Two years ago, I received my BA from the University Without Walls (UWW). This is a non-traditional program within the University of Massachusetts Amherst for folks like myself who had not finished or never started post-secondary education. What was enlightening about UWW was that through a process of investigation, writing and processing we developed individual portfolios of our life experiences which were presented to a team for credit. In doing this intensive work, I came to see the connections in my life that brought me to where I am today.

Words, writing and reading have always been a part of my life, even when I was not in school. Journaling, poetry, essays were written simply for the joy of it. In tracing the mean of words, I have learned more history than I ever did in history class! Paulo Freire is correct in saying that, "Reading the word is reading the world."

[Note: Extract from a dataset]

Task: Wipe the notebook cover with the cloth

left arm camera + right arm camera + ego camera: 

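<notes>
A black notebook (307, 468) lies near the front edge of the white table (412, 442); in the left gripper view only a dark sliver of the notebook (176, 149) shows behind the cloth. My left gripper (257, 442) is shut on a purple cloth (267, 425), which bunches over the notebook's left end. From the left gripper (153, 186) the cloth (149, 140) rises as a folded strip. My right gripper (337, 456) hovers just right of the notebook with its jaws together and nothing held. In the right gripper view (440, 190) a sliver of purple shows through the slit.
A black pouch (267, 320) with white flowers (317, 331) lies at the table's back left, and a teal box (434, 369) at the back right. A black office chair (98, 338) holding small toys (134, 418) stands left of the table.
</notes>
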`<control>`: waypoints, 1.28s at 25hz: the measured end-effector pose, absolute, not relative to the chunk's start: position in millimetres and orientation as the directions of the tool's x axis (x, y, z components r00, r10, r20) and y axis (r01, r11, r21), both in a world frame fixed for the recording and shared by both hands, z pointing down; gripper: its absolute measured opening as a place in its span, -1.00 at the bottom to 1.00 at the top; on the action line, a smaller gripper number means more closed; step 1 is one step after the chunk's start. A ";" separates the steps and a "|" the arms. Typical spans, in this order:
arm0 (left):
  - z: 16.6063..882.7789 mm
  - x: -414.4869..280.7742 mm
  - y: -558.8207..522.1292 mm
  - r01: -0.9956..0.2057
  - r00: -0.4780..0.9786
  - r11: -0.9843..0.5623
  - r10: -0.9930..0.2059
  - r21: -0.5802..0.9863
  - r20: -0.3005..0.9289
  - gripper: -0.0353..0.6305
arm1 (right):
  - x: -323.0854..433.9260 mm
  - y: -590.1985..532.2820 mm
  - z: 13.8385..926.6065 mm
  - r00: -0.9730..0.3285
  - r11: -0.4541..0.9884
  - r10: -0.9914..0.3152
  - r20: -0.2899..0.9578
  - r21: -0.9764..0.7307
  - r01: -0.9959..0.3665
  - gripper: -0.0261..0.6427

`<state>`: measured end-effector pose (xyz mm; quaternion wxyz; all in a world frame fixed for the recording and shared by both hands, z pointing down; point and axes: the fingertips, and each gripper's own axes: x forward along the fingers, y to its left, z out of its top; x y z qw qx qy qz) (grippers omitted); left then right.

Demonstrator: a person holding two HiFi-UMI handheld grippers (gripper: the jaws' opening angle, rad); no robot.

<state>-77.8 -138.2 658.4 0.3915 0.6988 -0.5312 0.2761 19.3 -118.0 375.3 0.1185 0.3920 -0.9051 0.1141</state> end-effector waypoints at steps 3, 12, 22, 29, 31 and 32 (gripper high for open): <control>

And so I return to, "over the whelm."

"Overwhelm" means, according to Word and Phrase Origins by Robert Hendrickson, the "same as "whelm" which comes from the Middle English word whelven. This meant to capsize or turn over a vessel. The English whelm was first recorded in the 13th century and soon took on the sense of turning a vessel upside down so as to cover it with water, which lead to the modern meaning.

In closing, I would say it is probably good that I am "over the whelm" since, technically, that would mean I was above water! In which case, I am paddling like crazy, hoping that I will soon reach dry land...until then, Peace to all!